But we don’t always have a choice. So then what? If we’re lucky, we find our tribe.

For more than 4 decades after receiving a diagnosis of type 2a familial hyperlipidemia at 21, my journey was a solitary one. My father and brother’s early deaths from heart attacks had caused my doctor to take my cholesterol levels seriously at a time when many others advocated a wait-and-see approach. My doctors prescribed statins, provided education about a heart-healthy diet, and ordered regular tests. I faithfully complied.

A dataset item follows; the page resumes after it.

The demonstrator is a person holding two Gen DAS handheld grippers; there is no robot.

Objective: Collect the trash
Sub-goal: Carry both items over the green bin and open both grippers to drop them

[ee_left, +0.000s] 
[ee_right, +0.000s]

Two of my three children were diagnosed with the same disorder when they turned 2. Still, I knew no one else with this diagnosis. “Oh, I have high cholesterol too,” a friend might say if the issue came up in conversation. When I shared how alarmingly high our untreated cholesterol was (LDL, or “bad cholesterol,” over 190*), they were shocked. Not once did I speak with someone whose experience had been anything like my own.

It took an elevated cardiac calcium score in the mid-2010s for me to search online for more recent information. When I clicked on the first result, The FH Foundation (formerly The Familial Hypercholesterolemia Foundation, now The Family Heart Foundation), I knew I’d found my people. I quickly learned the accurate name for my disorder: heterozygous familial hypercholesterolemia.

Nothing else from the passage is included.